Write out, word for word, only the data from its first line to the line containing "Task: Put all".

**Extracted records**
————
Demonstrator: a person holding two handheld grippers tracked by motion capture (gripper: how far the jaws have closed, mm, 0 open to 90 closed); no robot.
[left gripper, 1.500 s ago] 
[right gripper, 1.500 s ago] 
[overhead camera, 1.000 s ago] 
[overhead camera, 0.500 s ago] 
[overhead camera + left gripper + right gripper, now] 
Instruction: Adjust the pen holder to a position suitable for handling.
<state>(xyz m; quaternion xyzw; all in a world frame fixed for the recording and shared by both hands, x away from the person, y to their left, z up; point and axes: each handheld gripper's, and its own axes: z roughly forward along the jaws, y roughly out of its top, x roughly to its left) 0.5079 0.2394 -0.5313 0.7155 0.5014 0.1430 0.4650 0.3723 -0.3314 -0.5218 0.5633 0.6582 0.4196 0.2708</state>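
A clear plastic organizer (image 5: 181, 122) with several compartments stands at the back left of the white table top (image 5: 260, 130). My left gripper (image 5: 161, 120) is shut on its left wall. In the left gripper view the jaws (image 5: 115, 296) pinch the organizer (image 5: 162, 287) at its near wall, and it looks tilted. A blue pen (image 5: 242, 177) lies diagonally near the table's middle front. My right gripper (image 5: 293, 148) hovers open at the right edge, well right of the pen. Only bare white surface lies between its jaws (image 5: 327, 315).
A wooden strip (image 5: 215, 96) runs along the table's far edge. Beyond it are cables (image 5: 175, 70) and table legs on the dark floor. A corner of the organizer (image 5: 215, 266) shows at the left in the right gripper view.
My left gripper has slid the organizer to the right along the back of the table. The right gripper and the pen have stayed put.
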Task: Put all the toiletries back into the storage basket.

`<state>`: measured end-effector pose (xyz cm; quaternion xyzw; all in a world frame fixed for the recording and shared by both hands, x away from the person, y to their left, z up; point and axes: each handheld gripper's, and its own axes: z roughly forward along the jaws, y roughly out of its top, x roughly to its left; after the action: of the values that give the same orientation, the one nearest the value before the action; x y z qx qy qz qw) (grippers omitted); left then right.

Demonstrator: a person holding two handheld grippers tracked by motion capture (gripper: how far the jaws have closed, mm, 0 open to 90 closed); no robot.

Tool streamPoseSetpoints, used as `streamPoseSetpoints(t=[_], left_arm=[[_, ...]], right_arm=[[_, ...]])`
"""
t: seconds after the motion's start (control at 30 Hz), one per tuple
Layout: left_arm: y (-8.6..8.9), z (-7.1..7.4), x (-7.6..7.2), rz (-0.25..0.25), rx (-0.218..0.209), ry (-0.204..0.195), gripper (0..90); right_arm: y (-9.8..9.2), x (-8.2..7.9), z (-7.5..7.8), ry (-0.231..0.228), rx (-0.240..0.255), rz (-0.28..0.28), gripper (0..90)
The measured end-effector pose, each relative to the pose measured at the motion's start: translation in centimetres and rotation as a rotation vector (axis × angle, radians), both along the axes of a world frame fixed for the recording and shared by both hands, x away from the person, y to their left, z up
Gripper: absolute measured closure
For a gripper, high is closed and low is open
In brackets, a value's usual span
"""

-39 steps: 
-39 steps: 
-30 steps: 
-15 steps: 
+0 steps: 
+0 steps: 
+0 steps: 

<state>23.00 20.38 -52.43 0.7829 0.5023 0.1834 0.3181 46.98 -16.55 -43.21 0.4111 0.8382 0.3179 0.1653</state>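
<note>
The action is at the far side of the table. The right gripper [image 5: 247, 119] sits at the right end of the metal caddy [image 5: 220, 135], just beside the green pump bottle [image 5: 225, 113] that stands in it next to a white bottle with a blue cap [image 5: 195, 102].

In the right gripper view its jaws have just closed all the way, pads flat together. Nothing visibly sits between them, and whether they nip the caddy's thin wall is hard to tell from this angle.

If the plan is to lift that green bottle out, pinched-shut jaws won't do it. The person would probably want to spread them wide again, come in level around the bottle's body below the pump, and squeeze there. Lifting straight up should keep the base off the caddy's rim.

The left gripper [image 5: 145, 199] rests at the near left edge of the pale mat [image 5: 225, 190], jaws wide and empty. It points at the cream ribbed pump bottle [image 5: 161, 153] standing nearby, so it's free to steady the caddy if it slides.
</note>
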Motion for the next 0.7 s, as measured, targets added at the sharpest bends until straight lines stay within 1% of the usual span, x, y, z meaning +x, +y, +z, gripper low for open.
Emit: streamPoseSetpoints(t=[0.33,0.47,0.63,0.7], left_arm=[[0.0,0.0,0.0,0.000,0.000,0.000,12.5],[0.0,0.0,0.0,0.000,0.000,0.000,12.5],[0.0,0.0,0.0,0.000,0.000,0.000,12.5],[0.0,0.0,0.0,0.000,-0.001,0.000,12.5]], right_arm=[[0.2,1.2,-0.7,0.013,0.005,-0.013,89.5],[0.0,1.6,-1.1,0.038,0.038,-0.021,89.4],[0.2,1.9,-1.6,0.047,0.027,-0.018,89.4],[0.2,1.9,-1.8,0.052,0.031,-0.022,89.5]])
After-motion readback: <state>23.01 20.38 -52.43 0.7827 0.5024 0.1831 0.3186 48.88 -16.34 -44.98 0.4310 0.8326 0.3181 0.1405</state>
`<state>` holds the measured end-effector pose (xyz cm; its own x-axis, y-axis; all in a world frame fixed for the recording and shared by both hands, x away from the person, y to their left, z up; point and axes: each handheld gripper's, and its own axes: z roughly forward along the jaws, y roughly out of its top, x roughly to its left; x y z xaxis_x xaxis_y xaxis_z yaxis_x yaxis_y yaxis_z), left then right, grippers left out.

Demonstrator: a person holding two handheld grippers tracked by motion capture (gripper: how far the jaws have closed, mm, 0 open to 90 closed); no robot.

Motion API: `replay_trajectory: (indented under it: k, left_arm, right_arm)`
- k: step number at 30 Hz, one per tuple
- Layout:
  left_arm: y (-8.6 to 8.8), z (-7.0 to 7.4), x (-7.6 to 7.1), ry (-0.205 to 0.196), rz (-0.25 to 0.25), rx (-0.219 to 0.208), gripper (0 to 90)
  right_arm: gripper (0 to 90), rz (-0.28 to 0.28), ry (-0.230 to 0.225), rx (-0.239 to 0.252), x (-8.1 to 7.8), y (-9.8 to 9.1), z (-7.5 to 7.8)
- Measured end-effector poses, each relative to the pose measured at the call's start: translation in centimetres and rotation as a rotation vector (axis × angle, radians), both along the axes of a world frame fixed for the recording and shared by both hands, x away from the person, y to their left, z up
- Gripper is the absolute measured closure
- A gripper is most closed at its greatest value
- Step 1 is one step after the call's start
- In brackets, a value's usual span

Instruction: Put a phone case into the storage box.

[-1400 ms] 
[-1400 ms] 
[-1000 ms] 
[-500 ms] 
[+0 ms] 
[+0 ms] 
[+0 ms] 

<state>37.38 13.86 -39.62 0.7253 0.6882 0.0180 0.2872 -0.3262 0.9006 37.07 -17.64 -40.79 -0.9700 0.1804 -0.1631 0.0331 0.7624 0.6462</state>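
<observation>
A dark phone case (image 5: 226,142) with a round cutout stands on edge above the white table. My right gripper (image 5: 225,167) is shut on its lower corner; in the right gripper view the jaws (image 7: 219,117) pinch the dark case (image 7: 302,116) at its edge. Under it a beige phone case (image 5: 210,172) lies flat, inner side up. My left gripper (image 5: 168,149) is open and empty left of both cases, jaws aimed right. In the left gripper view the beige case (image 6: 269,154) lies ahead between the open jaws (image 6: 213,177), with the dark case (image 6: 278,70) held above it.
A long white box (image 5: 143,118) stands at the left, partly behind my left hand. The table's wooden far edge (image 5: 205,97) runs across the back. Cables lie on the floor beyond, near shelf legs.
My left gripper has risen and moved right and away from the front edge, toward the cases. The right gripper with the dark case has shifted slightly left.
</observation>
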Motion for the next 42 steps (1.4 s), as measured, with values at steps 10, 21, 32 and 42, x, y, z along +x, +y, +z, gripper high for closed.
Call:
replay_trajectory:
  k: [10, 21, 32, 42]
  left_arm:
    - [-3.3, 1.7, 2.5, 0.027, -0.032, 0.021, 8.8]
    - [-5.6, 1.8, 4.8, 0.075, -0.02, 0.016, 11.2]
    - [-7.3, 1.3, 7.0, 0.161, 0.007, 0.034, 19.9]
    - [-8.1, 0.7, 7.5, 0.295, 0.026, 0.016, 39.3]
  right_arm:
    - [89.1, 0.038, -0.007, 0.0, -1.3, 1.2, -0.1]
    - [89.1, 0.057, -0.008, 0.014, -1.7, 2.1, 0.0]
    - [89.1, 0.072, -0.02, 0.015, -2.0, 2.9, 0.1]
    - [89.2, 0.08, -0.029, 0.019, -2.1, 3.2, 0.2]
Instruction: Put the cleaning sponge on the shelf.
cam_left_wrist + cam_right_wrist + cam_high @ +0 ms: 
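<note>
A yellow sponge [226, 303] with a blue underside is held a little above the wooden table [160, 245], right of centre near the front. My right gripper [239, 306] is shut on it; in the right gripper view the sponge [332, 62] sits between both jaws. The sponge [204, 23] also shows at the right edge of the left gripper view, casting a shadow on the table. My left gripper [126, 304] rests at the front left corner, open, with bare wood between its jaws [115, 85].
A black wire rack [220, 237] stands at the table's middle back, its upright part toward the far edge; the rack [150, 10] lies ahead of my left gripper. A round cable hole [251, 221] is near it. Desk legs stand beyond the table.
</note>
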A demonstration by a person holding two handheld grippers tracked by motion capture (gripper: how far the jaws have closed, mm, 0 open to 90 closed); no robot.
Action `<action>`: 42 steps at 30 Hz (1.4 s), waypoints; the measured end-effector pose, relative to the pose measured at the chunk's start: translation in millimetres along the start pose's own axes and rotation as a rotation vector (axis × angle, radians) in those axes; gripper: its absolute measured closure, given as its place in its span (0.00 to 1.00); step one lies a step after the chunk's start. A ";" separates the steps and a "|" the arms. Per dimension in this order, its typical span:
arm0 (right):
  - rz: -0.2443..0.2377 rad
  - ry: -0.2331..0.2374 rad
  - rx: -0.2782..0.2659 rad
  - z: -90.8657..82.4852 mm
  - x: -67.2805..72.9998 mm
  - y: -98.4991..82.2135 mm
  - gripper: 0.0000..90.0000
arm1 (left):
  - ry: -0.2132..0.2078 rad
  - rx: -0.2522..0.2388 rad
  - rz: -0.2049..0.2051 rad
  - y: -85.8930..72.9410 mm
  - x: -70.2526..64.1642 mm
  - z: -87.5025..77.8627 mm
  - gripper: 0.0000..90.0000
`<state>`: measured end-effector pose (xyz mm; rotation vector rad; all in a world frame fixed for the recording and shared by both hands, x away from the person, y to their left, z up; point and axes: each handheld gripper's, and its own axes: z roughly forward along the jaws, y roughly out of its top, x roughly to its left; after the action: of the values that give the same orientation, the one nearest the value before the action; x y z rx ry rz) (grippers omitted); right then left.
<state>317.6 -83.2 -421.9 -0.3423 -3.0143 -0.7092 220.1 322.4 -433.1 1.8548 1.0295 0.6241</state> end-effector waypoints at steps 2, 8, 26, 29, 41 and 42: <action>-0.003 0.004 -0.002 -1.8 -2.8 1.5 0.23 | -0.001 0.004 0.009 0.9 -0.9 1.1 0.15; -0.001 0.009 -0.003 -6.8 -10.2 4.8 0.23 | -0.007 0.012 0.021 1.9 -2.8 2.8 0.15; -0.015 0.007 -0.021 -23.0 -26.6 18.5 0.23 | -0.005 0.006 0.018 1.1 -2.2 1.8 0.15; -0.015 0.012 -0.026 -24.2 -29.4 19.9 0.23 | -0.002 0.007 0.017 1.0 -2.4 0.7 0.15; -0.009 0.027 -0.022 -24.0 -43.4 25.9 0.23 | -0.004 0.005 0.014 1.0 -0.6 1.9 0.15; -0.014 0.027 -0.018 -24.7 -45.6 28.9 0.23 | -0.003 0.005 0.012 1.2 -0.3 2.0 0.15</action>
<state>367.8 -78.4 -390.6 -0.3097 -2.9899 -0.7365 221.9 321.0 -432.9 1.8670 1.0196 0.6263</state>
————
**Answer to this problem**
Demonstrator: a person holding two handheld grippers tracked by motion capture (gripper: how far the jaws have closed, mm, 0 open to 90 closed); no robot.
[left gripper, 1.500 s ago] 
[right gripper, 1.500 s ago] 
[overhead camera, 1.000 s ago] 
[overhead camera, 0.500 s ago] 
[overhead camera + left gripper + right gripper, now] 
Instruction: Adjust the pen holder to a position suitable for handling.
<state>(xyz m; quaternion xyzw; all in a world frame fixed for the recording and shared by both hands, x away from the person, y to their left, z up; point and axes: each handheld gripper's, and its own axes: z roughly forward along the jaws, y roughly out of its top, x roughly to its left) 0.5079 0.2394 -0.5313 0.7155 0.5014 0.1430 0.4650 0.3723 -0.3314 -0.5218 0.5633 0.6582 0.4196 0.2708</state>
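A clear plastic organizer (image 5: 181, 122) with several compartments stands at the back left of the white table top (image 5: 260, 130). My left gripper (image 5: 161, 120) is shut on its left wall. In the left gripper view the jaws (image 5: 115, 296) pinch the organizer (image 5: 162, 287) at its near wall, and it looks tilted. A blue pen (image 5: 242, 177) lies diagonally near the table's middle front. My right gripper (image 5: 293, 148) hovers open at the right edge, well right of the pen. Only bare white surface lies between its jaws (image 5: 327, 315).
A wooden strip (image 5: 215, 96) runs along the table's far edge. Beyond it are cables (image 5: 175, 70) and table legs on the dark floor. A corner of the organizer (image 5: 215, 266) shows at the left in the right gripper view.
My left gripper has slid the organizer to the right along the back of the table. The right gripper and the pen have stayed put.
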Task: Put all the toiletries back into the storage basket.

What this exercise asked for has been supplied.